ÉPOCA – Por que os juízes não entendem que o dever do Estado é oferecer o que está definido nessas listas?
Lenir – O juiz lida com o sofrimento humano. Essas ações têm um apelo sentimental enorme. A pessoa está doente. O juiz pensa: “Não vou deixar morrer”. Os juízes deveriam considerar que todo direito que custa tem de ter uma delimitação. É preciso ter uma previsão orçamentária. É preciso ter noção do que é razoável exigir do Estado.

ÉPOCA – A senhora acha que algum governante assumirá o ônus político de dizer que não é possível dar tudo a todos?
Lenir – A solução é criar um pacto entre o Estado e a sociedade, por meio dos conselhos de saúde que já existem. Um projeto de lei do deputado Odorico Monteiro (PT-CE) delimita o que seria a chamada integralidade do SUS. Segundo o texto que ajudei a escrever, atenção integral à saúde seria oferecer o que consta nas duas listas: a Rename e a Renases.
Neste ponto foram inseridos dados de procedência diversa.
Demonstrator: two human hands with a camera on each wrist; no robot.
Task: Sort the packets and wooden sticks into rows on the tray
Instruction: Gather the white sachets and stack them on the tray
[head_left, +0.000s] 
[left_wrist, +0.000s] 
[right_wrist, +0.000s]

As liminares que os juízes concedem aos pacientes são especialmente danosas aos pequenos municípios. Elas desestruturam o SUS nesses lugares.

ÉPOCA – Como?
Lenir – O SUS é mantido pelas três esferas de governo: União, Estados e municípios. A responsabilidade dos municípios é garantir a atenção básica. Quando um juiz determina que uma cidadezinha pague um transplante, por exemplo, isso consome com um único paciente 30% dos recursos destinados a cuidar da saúde de milhares de pessoas. É fundamental definir o que o Estado garantirá a todos. E aquilo que for definido tem de ser realmente para todos – em quantidade e em qualidade.
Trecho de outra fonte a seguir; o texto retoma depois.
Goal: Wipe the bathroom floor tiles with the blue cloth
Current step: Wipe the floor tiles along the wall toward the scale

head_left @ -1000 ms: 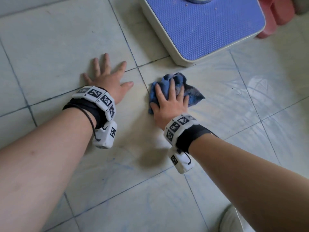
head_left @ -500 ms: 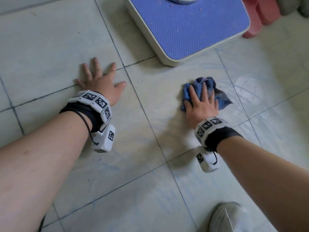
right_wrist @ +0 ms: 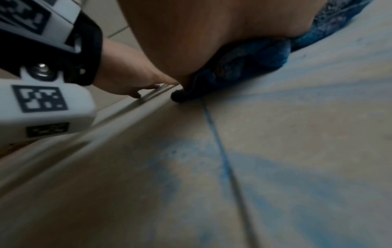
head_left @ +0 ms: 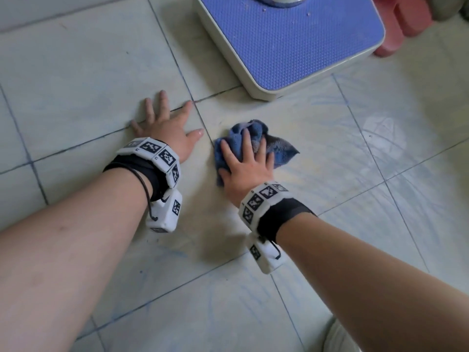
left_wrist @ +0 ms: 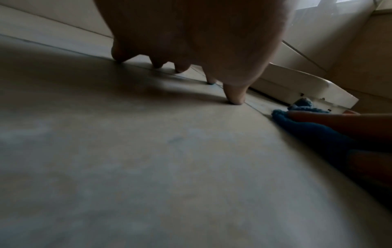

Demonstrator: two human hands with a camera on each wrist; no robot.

ÉPOCA – Não é legítimo que um cidadão procure a Justiça quando precisa de um tratamento eficaz, previsto na lista do SUS, mas que o Estado não entrega?
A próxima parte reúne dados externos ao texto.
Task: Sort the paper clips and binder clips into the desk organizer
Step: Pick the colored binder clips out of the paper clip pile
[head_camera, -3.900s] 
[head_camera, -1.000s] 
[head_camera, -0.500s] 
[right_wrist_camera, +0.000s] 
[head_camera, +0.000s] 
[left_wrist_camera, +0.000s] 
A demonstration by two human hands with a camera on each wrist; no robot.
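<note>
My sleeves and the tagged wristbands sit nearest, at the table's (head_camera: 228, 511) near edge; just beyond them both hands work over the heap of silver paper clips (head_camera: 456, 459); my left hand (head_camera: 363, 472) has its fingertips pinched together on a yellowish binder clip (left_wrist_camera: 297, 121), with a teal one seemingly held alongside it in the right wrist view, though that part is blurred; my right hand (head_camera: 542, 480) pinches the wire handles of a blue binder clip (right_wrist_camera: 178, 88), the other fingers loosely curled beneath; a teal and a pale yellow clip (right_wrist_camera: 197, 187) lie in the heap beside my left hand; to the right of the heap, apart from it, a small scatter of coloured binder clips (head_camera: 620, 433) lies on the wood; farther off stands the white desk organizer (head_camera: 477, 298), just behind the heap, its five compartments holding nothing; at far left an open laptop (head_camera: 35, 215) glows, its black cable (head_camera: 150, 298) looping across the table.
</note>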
Lenir – É justo que o Judiciário garanta o direito do cidadão se o Estado não estiver cumprindo o que as listas determinam. Na maioria dos casos, não é isso o que acontece. A indústria farmacêutica financia associações de pacientes para que eles exijam produtos que, muitas vezes, não estão sequer aprovados no Brasil. A judicialização foi criada para garantir justiça, mas na saúde ela promove mais desigualdade.

ÉPOCA – Por quê?
Lenir – O cidadão que recebe uma liminar judicial sai da fila. Passa na frente dos outros pacientes e conquista um recurso que não estará disponível para todo mundo. Isso fere o princípio constitucional da igualdade. Vivemos num país de profundos apadrinhamentos. Em muitos lugares, é o vereador quem arranja vagas no hospital. Esses abusos precisam acabar. Não é possível que a gente continue a se pautar pelo apelo emocional dos casos individuais. Estamos falando de um direito social numa área em que não podemos fazer uma garantia para um cidadão ao custo de prejudicar inúmeras pessoas. A judicialização desorganiza o gasto público. Chegou a hora de dizer claramente que o direito à saúde tem limite.